Well, no, in our opinion. But, as described above, the main role we are proposing for the educational use of GeoGebra ART is not ‘acceptance,’ but “suggesting” ideas and ways for producing a formal, human readable, proof. The problem, of course, does not end with this declaration. We could also ask: what does “verified by others (humans)” mean today? Is using a calculator to verify a numerical computation such as \(23456769\times 98765432\) forbidden in this context? Is “the verification” more acceptable only if the algorithm for this multiplication is done by hand on a piece of paper? How do we verify the correction of the algorithm and its implementation (by hand, by the human)? And, finally, if humans are allowed to use calculators to verify computations, should we restrict this to numerical calculators (and not to those performing algebraic computations)? Should the algorithmic expansion of \((x + y)^{100}\) performed by GeoGebra on a mobile phone app be considered less “human verifiable” than the same computation done by a human on a blackboard?

We think there is a need to address urgently the extended impact of the merging, in one single tool, of the above three challenges related to DGS and Automatic Reasoning: (1) the potential, discouraging influence of powerful visualization features, (2) the availability of an exact “geometry calculator” , and (3) the precise meaning today of “human readable” or “human verifiable” in a society where computers, laptops, and mobile phones are everywhere from kindergarten up.

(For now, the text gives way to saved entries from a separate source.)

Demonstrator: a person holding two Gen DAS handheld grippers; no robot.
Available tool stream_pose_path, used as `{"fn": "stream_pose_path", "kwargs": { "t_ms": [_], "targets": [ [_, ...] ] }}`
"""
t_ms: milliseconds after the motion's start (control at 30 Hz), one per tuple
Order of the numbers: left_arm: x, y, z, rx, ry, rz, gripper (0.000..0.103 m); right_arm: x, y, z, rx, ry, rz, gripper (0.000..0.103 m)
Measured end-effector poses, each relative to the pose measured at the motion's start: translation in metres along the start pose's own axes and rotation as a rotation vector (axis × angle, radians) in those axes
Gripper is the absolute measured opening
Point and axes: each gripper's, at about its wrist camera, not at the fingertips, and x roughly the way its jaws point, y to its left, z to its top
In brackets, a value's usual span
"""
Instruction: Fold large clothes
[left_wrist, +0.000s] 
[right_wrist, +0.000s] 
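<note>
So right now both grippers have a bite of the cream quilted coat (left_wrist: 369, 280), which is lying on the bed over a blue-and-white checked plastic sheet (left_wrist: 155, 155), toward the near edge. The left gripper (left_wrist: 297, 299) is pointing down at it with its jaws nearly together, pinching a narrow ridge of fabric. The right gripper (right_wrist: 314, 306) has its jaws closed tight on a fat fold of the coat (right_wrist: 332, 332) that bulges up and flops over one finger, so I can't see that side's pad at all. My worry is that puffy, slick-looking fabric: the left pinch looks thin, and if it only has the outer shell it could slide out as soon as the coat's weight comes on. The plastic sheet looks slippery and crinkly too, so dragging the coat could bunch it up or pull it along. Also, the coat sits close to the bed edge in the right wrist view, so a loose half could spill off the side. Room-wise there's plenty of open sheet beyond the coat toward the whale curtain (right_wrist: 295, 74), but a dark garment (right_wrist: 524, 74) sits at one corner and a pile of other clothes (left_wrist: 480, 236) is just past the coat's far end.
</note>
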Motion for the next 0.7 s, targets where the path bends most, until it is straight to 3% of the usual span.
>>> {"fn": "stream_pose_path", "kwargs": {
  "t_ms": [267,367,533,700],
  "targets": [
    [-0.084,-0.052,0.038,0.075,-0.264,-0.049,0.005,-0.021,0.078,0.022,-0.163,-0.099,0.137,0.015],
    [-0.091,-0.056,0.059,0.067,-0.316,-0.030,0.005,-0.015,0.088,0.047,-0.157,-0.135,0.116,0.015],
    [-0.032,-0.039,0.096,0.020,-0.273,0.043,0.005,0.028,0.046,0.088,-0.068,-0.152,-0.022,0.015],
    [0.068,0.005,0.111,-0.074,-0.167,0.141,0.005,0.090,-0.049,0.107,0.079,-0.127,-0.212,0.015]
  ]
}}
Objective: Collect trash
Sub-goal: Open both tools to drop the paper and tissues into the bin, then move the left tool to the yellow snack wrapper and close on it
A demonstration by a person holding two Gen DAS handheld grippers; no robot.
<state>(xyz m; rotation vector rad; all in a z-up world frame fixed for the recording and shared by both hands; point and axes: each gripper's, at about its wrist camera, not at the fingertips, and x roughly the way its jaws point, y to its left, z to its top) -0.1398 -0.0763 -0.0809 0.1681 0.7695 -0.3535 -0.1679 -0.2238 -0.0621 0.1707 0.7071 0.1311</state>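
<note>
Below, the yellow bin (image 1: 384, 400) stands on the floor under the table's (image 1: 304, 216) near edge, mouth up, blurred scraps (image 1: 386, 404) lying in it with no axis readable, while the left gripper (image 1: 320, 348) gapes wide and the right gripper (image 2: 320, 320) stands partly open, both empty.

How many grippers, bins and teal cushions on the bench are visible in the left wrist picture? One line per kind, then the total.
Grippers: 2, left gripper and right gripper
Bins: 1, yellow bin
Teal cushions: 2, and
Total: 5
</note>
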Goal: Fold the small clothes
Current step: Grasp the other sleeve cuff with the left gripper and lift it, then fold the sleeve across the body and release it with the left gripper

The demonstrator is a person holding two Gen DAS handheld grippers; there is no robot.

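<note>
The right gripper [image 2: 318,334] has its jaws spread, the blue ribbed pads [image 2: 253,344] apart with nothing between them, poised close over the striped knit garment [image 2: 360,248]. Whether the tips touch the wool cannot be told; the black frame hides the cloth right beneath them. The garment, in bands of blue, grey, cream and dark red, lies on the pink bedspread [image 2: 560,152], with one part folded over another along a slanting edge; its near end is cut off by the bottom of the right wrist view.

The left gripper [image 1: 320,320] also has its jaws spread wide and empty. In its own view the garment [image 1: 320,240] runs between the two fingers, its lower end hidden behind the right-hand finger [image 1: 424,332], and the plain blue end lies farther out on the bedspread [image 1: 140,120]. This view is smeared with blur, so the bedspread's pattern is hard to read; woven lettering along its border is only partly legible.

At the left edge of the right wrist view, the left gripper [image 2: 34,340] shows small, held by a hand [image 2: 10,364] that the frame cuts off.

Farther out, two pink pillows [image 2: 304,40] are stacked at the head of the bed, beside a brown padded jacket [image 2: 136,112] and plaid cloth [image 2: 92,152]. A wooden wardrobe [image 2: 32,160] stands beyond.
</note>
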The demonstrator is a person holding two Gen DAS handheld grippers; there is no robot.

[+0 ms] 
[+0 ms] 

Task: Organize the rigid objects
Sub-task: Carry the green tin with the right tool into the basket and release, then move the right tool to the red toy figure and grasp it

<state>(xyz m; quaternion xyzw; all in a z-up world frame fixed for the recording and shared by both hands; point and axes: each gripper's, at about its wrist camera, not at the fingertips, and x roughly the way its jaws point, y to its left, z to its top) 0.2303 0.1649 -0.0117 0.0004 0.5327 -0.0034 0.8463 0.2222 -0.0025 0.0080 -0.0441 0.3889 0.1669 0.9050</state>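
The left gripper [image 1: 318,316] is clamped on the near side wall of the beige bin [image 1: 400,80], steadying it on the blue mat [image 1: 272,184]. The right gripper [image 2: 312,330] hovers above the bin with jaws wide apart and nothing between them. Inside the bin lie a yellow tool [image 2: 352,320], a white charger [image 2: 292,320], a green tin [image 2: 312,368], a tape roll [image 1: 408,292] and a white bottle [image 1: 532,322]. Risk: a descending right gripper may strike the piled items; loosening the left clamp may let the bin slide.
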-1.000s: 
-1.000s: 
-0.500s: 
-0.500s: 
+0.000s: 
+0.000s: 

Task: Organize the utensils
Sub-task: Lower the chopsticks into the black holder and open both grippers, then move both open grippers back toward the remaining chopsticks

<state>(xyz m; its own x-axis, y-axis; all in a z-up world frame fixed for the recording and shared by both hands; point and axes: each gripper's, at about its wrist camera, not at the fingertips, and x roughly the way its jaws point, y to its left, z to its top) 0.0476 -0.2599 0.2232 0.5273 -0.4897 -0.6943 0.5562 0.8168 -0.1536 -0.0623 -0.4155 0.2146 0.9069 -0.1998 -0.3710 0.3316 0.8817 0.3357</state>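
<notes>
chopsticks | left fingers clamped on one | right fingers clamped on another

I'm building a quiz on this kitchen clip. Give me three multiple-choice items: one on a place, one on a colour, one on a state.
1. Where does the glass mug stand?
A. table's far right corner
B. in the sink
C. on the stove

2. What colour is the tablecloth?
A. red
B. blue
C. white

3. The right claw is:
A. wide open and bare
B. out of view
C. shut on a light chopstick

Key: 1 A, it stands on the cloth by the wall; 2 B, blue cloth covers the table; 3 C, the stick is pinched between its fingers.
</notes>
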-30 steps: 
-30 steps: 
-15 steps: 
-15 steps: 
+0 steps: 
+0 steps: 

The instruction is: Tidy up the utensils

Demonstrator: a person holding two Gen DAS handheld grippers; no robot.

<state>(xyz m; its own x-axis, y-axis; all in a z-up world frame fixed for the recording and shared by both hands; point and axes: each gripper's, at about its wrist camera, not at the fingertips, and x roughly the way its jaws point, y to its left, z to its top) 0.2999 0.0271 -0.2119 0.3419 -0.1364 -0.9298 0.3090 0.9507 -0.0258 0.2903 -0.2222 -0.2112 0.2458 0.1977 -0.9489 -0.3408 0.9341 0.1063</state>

Yet, the very recent survey (Sinclair et al., 2016) by Sinclair, Bartolini Bussi, de Villiers, Jones, Kortenkamp, Leung and Owens does not refer at all to automated reasoning tools. We think it is an urgent issue to address in future surveys of this kind, given the large expansion of GeoGebra in the classrooms worldwide—over 100 million users of its apps and website in 2017—and the fact that ART features have recently been included in it (see Kovács, 2015). This quantitative fact, indeed, has made a qualitative difference: as with pocket calculators, people will probably use ART for checking geometric facts with or without the consensus of the pedagogical community on its role.

We do not feel competent at this point to propose a concrete route towards geometry teaching and learning in this new context. We need feedback from the educational community (researchers, teachers, students) concerning what it means to teach and to learn and what elementary geometry means in this extended framework.

We simply feel GeoGebra’s automated reasoning capabilities can help our students to do mathematics better or faster, just as we think it is beneficial to have an electronic calculator to compute the square root of a number much faster than using the traditional, mechanical method by hand (which, not surprisingly, is no longer part of most curricula).

On the other hand, in the previous sections we have shown that even a simple question can yield difficult or surprising issues. It is in addressing these issues that mathematical creativity and reasoning can be fully developed but in a non-traditional way: human and machine equally ready to explore the geometric context. In this way we could argue that the intention of ART is not just to do the same kind of mathematics better and faster, but to do “a better kind of mathematics.” Let us borrow Kaput’s visionary words, cited by Balacheff (1997): instead of doing (old) things better we should focus on doing better things.